[EXERCISE OBJECTIVE]
Return the data below exactly, please, but drop the pictures.

[INFORMATION PROVIDED]
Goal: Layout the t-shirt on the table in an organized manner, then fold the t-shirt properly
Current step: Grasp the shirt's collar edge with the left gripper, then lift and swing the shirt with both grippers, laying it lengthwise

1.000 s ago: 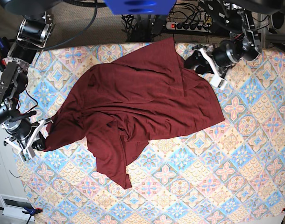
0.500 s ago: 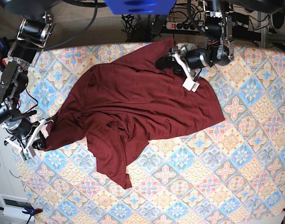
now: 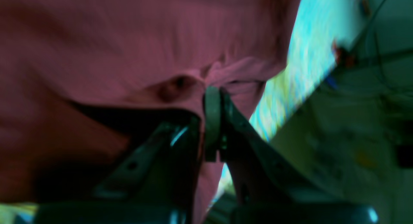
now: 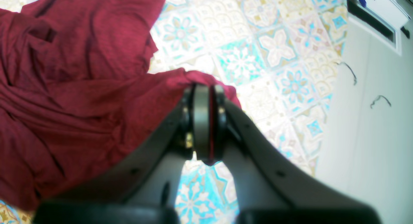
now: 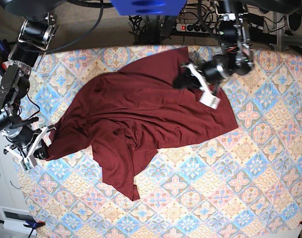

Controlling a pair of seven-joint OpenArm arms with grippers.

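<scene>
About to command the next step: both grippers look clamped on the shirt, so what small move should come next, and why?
Probably draw the left gripper up and outward, away from the right gripper. Both are shut on the t-shirt, at opposite edges, and it lies bunched and creased on the table, so tensioning it should start flattening it.
</scene>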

[EXERCISE SOLUTION]
Goal: Layout the t-shirt on the table in an organized manner, then fold the t-shirt properly
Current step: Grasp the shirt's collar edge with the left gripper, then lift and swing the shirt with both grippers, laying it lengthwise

1.000 s ago: 
0.500 s ago: 
now: 
now: 
now: 

Controlling a pair of seven-joint OpenArm arms with grippers.

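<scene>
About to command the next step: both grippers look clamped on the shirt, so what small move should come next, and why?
Probably draw the left gripper up and outward, away from the right gripper. Both are shut on the t-shirt, at opposite edges, and it lies bunched and creased on the table, so tensioning it should start flattening it.
</scene>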

Nothing more remains to be added to this answer.